▶ TASK ITEM
Up to and including the line containing "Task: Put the", please reproduce the lines of the listing below, starting from the top.

▶ SOURCE MATERIAL
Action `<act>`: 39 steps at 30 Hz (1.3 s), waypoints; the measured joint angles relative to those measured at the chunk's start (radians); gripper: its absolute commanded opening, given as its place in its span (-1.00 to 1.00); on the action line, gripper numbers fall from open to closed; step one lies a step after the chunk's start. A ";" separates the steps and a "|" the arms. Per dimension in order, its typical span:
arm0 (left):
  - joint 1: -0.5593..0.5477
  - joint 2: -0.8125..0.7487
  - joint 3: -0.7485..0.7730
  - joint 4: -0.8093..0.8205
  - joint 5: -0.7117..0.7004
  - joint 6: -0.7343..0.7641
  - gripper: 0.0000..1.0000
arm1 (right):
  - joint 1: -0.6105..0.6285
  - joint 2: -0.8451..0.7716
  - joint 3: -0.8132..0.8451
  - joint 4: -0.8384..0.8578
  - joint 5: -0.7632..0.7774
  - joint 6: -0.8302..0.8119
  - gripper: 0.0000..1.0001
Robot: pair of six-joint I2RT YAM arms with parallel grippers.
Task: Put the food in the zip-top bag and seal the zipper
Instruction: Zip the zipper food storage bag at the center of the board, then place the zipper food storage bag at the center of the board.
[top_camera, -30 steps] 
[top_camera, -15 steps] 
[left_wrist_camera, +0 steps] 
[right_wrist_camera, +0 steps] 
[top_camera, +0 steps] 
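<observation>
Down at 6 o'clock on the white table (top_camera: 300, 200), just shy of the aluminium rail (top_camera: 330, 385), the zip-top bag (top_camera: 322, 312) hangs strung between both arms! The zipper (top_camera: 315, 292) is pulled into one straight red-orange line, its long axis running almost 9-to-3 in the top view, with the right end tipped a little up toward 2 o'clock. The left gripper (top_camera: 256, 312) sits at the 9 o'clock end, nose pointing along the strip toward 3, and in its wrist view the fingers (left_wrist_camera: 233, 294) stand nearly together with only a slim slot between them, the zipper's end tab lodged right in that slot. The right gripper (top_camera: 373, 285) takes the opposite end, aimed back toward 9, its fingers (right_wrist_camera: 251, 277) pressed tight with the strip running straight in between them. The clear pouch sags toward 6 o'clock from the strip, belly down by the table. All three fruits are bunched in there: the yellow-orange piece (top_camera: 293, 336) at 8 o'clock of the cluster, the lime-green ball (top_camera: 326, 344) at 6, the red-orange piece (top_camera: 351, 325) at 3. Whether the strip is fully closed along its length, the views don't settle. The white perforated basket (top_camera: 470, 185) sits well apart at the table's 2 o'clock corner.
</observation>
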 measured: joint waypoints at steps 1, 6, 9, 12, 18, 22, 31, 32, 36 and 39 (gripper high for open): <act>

▶ WRITTEN RESPONSE
Action `<act>`: 39 steps at 30 Hz (1.3 s), waypoints; the measured joint angles relative to those measured at the chunk's start (radians); gripper: its absolute commanded opening, given as its place in its span (-1.00 to 1.00); on the action line, gripper numbers fall from open to closed; step one lies a step after the chunk's start. A ";" separates the steps and a "|" the arms. Per dimension in order, its typical span:
arm0 (left):
  - joint 1: -0.5593..0.5477
  - joint 2: -0.8125..0.7487
  - joint 3: -0.7485..0.7730
  - joint 4: -0.8093..0.8205
  - joint 5: -0.7117..0.7004
  - joint 6: -0.7343..0.7641
  - gripper: 0.0000..1.0000
arm1 (right):
  - joint 1: -0.6105..0.6285
  - joint 2: -0.8451..0.7716
  - joint 3: -0.8132..0.8451
  - joint 4: -0.8384..0.8578
  - joint 5: -0.7632..0.7774
  - joint 6: -0.8302..0.8119
  - gripper: 0.0000..1.0001
Robot: pair of six-joint I2RT YAM arms with parallel grippers.
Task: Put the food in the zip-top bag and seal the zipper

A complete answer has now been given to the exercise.